* [Task to complete]: Which lines in the listing below contain "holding"? Copy each of them.

[[ Data to use, beginning ]]

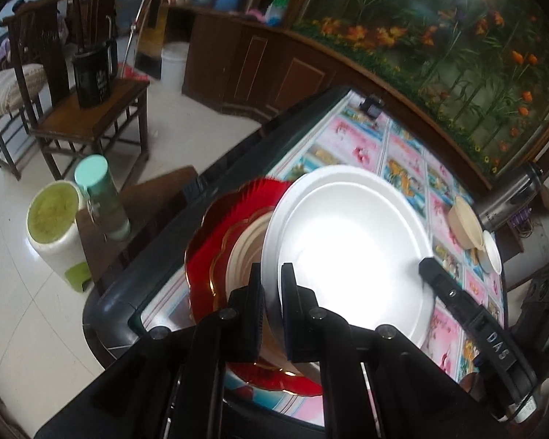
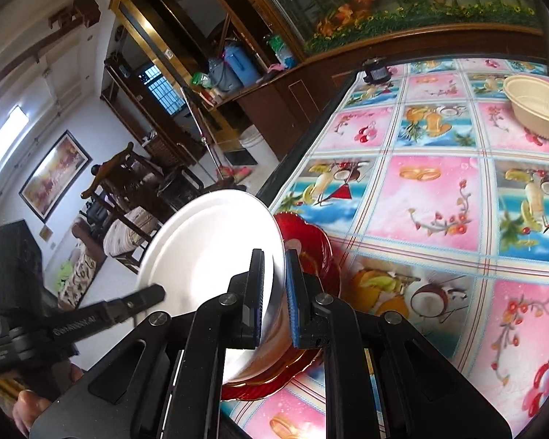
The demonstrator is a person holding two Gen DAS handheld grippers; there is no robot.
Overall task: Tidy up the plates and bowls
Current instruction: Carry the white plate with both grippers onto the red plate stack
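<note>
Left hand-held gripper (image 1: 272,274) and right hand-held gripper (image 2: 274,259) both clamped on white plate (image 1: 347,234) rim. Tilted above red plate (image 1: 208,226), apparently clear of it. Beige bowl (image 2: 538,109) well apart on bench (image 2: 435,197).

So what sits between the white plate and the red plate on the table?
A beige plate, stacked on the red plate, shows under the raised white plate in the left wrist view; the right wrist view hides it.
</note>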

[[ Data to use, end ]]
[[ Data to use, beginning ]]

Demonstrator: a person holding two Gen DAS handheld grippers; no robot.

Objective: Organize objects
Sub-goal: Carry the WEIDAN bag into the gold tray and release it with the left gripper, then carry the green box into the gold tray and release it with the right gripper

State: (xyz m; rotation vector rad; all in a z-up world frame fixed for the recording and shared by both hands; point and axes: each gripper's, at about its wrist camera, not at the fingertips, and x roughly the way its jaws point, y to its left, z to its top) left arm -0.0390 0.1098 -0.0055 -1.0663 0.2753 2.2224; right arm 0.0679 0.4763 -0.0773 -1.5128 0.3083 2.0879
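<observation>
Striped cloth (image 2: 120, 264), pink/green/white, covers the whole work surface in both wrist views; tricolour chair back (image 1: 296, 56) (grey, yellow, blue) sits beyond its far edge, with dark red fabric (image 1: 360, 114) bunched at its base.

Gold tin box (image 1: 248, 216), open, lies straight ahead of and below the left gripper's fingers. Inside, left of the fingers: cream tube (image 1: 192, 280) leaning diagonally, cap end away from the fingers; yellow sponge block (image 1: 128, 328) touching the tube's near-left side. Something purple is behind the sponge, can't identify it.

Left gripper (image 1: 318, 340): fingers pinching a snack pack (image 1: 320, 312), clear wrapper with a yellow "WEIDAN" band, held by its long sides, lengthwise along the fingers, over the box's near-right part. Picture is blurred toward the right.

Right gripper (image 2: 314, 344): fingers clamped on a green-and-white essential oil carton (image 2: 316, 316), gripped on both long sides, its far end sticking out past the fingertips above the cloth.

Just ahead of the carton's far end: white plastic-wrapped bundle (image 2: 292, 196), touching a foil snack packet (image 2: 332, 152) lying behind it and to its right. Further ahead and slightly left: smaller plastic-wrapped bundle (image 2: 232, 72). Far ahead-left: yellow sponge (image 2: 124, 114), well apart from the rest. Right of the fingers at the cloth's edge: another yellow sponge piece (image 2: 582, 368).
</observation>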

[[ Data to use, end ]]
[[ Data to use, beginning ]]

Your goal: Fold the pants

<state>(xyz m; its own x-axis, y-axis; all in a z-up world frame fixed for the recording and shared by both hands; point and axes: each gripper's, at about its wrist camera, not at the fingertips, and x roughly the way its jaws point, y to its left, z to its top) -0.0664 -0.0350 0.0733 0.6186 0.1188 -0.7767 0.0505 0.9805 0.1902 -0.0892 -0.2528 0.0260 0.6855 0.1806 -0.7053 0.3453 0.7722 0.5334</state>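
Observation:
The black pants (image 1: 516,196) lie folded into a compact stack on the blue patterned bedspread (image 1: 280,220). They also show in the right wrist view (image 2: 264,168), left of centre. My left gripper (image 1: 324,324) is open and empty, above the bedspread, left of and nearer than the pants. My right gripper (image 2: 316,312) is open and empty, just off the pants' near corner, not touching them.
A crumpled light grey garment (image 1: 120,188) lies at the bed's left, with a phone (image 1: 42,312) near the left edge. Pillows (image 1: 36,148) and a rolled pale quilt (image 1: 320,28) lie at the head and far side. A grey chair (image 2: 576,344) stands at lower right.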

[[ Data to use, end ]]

* [Your solution]:
The demonstrator is a person holding two Gen DAS handheld grippers; there is no robot.
Demonstrator: a person holding two Gen DAS handheld grippers; no robot.

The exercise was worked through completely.